Tuesday, November 21, 2017

"Private equity to face competition from investors, says Carlyle Co-CEO"

From Reuters via PE Hub:
Private equity firms are awash in cash, with nearly US$1trn of available capital, but the industry is facing internal competition as limited partner (LP) investors seek to play a more active role in buyouts, according to David Rubenstein, co-founder and co-CEO of the Carlyle Group.

The structure and composition of private equity funds will change significantly as LPs that would previously have invested in the funds increasingly branch out into arranging buyouts themselves, Rubenstein said.

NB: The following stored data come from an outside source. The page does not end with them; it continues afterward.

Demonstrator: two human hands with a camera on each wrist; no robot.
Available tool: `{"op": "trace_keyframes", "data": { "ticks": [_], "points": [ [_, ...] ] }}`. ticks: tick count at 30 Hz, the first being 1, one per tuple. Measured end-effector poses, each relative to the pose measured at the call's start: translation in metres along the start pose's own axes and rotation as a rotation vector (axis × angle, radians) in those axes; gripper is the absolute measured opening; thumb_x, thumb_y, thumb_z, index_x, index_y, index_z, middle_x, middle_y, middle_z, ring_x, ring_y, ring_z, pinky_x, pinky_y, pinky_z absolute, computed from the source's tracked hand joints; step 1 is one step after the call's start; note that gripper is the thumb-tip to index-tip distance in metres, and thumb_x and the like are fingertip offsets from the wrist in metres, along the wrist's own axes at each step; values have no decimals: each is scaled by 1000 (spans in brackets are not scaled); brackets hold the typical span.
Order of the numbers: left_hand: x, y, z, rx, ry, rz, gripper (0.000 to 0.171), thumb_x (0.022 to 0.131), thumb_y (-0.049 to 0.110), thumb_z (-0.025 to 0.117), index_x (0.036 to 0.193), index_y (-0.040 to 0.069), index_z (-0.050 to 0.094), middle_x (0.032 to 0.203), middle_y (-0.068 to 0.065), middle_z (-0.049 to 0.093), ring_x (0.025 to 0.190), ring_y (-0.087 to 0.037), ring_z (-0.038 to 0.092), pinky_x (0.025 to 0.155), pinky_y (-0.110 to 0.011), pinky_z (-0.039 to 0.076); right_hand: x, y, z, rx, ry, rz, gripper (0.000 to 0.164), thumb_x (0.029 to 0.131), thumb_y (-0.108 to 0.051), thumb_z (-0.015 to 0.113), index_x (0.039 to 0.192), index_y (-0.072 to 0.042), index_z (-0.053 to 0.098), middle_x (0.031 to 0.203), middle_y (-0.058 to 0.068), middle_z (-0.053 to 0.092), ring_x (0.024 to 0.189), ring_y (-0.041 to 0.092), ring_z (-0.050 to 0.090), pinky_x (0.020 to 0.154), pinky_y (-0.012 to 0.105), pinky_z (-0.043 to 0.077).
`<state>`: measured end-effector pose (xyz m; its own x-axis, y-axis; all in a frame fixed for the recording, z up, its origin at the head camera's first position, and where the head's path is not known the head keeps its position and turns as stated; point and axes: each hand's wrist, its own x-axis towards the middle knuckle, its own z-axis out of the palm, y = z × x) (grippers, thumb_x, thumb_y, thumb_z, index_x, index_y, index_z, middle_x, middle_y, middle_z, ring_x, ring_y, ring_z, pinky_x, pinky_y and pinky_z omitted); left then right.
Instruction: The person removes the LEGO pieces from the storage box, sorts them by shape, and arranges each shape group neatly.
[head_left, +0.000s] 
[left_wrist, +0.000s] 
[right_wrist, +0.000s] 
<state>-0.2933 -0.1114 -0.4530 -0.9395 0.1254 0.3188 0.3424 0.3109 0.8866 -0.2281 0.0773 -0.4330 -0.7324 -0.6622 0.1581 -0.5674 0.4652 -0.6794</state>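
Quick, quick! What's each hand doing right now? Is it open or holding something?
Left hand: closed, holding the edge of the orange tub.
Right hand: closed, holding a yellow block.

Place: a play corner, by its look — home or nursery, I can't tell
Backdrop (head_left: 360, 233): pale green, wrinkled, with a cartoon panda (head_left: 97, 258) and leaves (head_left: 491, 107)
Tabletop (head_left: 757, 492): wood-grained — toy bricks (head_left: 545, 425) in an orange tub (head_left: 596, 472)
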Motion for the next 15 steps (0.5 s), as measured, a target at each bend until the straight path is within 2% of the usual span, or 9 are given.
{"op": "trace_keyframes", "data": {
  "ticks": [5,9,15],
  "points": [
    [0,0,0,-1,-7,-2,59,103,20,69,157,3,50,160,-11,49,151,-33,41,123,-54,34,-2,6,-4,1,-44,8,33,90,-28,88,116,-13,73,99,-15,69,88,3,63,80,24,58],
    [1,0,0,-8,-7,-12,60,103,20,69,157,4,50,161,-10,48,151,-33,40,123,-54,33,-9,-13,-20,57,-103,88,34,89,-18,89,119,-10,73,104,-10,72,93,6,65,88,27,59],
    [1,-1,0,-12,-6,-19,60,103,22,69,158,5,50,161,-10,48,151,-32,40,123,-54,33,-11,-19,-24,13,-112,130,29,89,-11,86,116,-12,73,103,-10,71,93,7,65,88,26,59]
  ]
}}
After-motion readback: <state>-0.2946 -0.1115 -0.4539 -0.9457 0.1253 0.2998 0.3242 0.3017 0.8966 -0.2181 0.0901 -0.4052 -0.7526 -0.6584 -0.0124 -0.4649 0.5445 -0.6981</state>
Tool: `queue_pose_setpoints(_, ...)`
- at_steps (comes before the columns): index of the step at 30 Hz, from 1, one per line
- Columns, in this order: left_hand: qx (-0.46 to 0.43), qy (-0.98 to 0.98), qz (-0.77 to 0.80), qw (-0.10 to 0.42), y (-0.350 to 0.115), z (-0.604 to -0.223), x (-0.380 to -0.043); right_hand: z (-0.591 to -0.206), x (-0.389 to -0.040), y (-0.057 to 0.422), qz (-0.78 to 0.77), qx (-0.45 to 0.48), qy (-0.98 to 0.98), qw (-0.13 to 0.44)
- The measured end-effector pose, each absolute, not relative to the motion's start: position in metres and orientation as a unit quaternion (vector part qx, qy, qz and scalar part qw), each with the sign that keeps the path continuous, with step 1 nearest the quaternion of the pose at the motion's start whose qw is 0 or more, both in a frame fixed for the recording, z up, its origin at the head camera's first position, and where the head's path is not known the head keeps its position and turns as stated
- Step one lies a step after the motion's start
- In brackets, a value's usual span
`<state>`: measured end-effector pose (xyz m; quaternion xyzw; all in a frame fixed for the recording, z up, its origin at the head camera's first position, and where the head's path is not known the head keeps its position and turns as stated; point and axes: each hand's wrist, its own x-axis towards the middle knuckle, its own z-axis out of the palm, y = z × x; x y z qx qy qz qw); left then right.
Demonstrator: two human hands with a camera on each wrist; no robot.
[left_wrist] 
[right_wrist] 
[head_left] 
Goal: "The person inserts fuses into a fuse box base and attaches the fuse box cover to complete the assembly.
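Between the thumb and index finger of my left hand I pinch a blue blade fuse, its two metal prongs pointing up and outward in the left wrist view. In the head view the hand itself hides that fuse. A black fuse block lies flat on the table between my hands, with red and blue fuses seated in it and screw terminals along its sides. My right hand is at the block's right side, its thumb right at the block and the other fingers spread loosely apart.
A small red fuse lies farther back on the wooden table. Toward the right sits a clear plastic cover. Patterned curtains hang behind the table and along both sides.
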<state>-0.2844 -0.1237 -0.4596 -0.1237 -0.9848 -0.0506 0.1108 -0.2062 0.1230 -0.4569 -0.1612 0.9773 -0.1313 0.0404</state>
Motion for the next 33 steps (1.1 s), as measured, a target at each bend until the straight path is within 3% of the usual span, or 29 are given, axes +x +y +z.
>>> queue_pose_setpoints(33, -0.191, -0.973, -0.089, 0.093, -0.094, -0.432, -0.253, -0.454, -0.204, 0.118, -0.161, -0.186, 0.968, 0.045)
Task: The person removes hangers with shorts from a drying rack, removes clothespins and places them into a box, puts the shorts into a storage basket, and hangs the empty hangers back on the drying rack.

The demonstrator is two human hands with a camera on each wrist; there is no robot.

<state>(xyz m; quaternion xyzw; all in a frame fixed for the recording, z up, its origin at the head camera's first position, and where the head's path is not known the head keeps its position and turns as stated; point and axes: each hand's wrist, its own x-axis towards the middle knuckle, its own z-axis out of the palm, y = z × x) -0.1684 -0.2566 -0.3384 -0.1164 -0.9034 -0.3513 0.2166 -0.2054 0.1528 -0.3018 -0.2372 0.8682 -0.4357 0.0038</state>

Rubenstein was giving his views on the future development of private equity firms, based on his 30-plus year career in the industry, at the SuperInvestor Conference in Amsterdam this week.
“I expect we’ll see longer duration funds become more prevalent, with consequently lower fees for LPs and carried interest for general partners [private equity firms].” Rubenstein said.
Many LPs are looking for longer-term investments with lower return targets, which will ripple through the conventional buyout community, Rubenstein said, adding that more permanent capital will also be sought to match longer investment duration needs.

Several LPs that would have previously invested in private equity funds, including Canadian pension funds PSP Investments and the Canadian Pension Plan Investment Board, have built their own operations to buy assets in recent years and some European firms are also looking at co-investment buyouts.

NEW CAPITAL
Rubenstein predicted that sovereign wealth funds will replace US public pension funds as the largest source of capital for buyout firms, and said that retail investors will also play a more significant role going forward.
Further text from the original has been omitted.